Other news personalities dressed to the nines when on camera and flew into rages if one strand of hair wound up out of place. They never seemed able to catch on to the simple fact that Jack Wintchell’s disheveled appearance, although as meticulously planned and groomed as their own sartorial splendor, lent immediacy and authenticity to his reporting. He looked as sweaty and hardworking as Joe and Jane Citizen, just back from a hard day, their feet up, a drink in one hand, eyes glued to the vid screen, anxious to find out what the rest of humanity was up to. And Joe and Jane loved him for it.

“Jackie, m’boy,” Collard Simperson, CNN’s news director, enthused, rubbing his hands together excitedly. “You’ll knock ’em dead tonight, knock ’em dead!”

“I always do, Collie,” Wintchell drawled. He regarded his carefully dirtied fingernails as the stylist put a finishing touch to his hair.

“Ah,” the stylist said at last, “you are
perfect,
Mr. Wintchell! Perfect!
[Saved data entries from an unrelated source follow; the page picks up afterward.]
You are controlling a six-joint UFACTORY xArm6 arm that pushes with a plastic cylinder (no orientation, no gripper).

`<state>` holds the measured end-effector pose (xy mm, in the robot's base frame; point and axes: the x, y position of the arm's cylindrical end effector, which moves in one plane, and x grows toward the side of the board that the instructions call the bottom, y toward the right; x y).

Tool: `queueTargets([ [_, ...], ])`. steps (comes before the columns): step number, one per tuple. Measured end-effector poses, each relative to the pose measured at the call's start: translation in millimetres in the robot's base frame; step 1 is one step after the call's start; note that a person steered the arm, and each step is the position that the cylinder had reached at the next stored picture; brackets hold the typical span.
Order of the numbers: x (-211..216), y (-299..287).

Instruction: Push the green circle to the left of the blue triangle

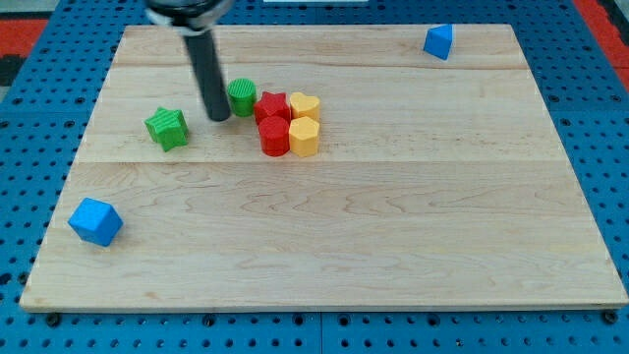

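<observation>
My tip (218, 117) sits just left of the green circle (241, 96), nearly touching, slightly below it. No pincer on this rig, just the bare rod, so nothing is grasped. Green circle sits upper middle of the worktop (393, 246), touching the red block (272, 105) on its right. The blue triangle (438, 41) is far off at the view's top right, near the edge.

Risks: pushing right from here likely jams the circle into the red blocks (274, 137) and yellow blocks (304, 122), dragging the cluster along. An off-centre push may let it slip round the rod. Top edge is close near the triangle; overshoot could knock it off.

Room: open strip above the cluster. Green star (167, 128) and blue cube (95, 221) are out of the way.
</observation>
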<state>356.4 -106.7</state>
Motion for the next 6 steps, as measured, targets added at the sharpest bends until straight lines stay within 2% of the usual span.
queueTargets([
  [1,-31,62],
  [3,-63,30],
  [4,-84,152],
  [5,-97,212],
  [6,-96,117],
])
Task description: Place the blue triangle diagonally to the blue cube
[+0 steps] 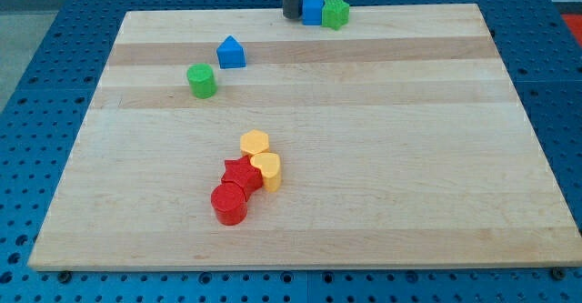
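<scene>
The arm has no jaws, so there is no open or clamped state to give; it ends in a dark rod, and the tip [291,16] is sitting at the view's top edge of the tabletop [382,185], touching or just beside the blue cube's [313,10] left face. Actual contact cannot be told from this angle.

Using the blue cube as landmark:
- the green star-like block [336,13] is sitting against its right side.
- the blue triangle [231,53] is lying well apart, down and to the view's left.
- the green cylinder [202,81] is lying further down-left again, just beyond the triangle.
- the cluster of yellow hexagon [255,143], yellow heart [267,170], red star [240,175] and red cylinder [229,204] is sitting far below, toward the view's bottom, out of the way.

Step in hand, as a judgement: the approach phase. The tip is parked by the cube, not by the triangle, and the triangle looks unpushed, well short of a diagonal-neighbour spot.

Next move calls for: swinging the tip round to the triangle's lower-left side, then pushing it up and right toward the cube's lower-left corner. The tip should be leaving the cube without nudging it, and staying clear of the green cylinder while getting behind the triangle.
</scene>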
I’ve never seen you so, so,
Jack
as you are right now, sir!”

“Thank you, Henri.” Wintchell held out his hand and Henri obligingly assisted him to his feet. “Collie, old boy, let us proceed,” he said, and together they marched boldly into the studio.
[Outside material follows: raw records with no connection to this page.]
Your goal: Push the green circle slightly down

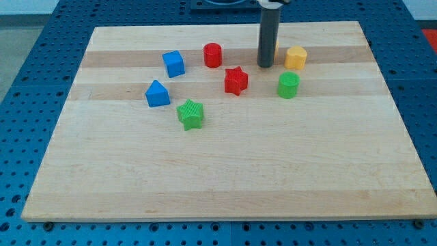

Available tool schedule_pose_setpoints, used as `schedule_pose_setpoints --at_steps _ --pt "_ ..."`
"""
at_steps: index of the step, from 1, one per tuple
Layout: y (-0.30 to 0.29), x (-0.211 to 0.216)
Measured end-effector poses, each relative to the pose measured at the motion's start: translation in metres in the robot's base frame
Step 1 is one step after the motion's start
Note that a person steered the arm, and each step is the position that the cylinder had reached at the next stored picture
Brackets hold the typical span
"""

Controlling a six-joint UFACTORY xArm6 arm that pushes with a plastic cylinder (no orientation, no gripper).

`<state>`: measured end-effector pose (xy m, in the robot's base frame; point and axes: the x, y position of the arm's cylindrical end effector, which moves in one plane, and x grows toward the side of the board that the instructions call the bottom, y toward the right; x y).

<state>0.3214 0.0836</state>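
Observation:
The green circle (288, 85) is a short green cylinder standing right of the board's middle, in the upper half. My tip (265, 65) is at the end of the dark rod, above and to the left of the green circle, apart from it by a small gap. A yellow block (295, 57) sits just right of the tip, directly above the green circle. A red star (236, 80) lies to the left of the green circle.
A red cylinder (213, 55) and a blue cube (173, 63) lie in the upper left part. A blue wedge-shaped block (158, 93) and a green star (190, 114) lie lower left. The wooden board (225, 178) rests on a blue perforated table.

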Motion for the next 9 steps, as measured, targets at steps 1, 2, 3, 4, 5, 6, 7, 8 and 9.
schedule_pose_setpoints --at_steps 1,2,3,4,5,6,7,8,9 --pt "0.024 0.017" --pt "0.032 0.018" --pt "0.032 0.018" --pt "0.045 0.025" --pt "0.053 0.029" --pt "0.053 0.035" --pt "0.051 0.048" --pt "0.046 0.052" --pt "0.043 0.058"
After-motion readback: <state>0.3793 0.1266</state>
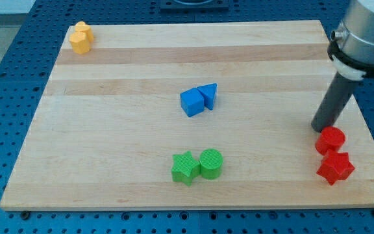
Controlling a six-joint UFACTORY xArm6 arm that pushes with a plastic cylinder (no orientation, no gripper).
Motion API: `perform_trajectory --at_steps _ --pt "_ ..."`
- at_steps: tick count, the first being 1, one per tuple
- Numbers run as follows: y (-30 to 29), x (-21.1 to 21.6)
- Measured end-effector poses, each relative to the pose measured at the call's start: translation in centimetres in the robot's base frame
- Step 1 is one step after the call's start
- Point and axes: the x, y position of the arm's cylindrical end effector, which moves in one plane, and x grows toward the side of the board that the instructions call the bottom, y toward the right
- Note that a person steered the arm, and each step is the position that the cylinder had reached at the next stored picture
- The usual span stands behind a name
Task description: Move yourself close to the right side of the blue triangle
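Observation:
The blue triangle point(208, 95) lies near the middle of the wooden board point(122, 130), touching a blue cube point(191, 103) on its left. My tip point(319, 128) rests on the board far to the view's right of the triangle, just above the red cylinder point(330, 140). The rod rises up and to the right from the tip to the arm's grey body at the view's top right.
A red star point(335, 168) sits below the red cylinder near the board's right edge. A green star point(185, 168) and a green cylinder point(211, 163) sit side by side at the view's bottom centre. Two yellow blocks point(80, 37) lie at the top left corner.

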Motion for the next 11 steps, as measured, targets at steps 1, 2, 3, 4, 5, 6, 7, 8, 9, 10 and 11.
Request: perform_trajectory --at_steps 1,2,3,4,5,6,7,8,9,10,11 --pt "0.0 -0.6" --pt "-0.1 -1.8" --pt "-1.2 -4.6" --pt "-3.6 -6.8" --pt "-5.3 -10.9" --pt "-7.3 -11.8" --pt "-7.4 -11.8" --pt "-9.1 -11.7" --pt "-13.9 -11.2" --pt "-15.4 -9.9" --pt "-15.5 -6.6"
“Tonight,” Jack intoned at the start of his report, “we commence an historic new beginning.” These words shot into the homes, offices, stadiums, bars, clubs, and bistros, on hundreds of worlds spread out over the vast reaches of human space; many did not hear them until two weeks after they had been spoken, but because it was
Jack Wintchell
talking directly to them straight out of their vid screens, his words had the immediacy of live broadcasting.
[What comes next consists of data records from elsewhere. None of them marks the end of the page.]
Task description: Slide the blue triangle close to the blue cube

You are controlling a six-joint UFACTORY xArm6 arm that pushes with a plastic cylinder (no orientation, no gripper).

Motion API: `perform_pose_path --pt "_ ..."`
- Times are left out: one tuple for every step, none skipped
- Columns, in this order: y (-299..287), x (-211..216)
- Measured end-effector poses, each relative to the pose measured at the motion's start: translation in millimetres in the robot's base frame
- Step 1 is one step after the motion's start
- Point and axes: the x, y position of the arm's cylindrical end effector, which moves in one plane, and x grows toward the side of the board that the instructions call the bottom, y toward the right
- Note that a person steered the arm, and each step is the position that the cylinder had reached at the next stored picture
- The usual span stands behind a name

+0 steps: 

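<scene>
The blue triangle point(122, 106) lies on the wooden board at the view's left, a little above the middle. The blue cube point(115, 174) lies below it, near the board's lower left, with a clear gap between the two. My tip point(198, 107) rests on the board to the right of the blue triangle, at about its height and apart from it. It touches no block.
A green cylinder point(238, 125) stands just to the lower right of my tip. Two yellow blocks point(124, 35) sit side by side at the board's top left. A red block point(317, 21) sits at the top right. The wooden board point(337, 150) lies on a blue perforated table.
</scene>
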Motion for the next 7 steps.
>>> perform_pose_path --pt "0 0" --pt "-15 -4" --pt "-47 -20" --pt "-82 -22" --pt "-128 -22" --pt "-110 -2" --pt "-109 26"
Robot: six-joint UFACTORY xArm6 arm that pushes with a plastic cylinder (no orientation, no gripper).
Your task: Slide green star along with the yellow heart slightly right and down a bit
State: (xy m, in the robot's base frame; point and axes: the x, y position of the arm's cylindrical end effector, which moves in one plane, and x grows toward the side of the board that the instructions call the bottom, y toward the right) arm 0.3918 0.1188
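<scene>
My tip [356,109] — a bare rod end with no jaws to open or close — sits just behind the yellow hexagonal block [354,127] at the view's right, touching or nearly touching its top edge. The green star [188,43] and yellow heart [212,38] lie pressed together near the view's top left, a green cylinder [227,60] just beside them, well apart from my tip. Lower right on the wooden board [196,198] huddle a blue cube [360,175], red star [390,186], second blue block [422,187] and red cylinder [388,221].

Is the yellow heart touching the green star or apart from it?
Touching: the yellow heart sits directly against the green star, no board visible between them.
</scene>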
“My friends, the alien menace known as the Skinks has at last been eliminated. Our brave forces have achieved total victory in the campaign against them on the world we know as Haulover. I ask you this: Can’t we now beat our swords into plowshares? Can’t we now get on with the business of business and return without fear to the peaceful pursuits of our lives? Yes! Go to your representatives in government and tell them that we no longer need to live in fear that every light in the nighttime sky presages death and destruction. Tell them: The future is
ours
and we must seize it. Tell them: The trillions we have earmarked for war can now be spent on peace! Tell them:
No more war!

“I pray now, tonight, before you all, that we take the road to peace and prosperity and leave war behind us forever.”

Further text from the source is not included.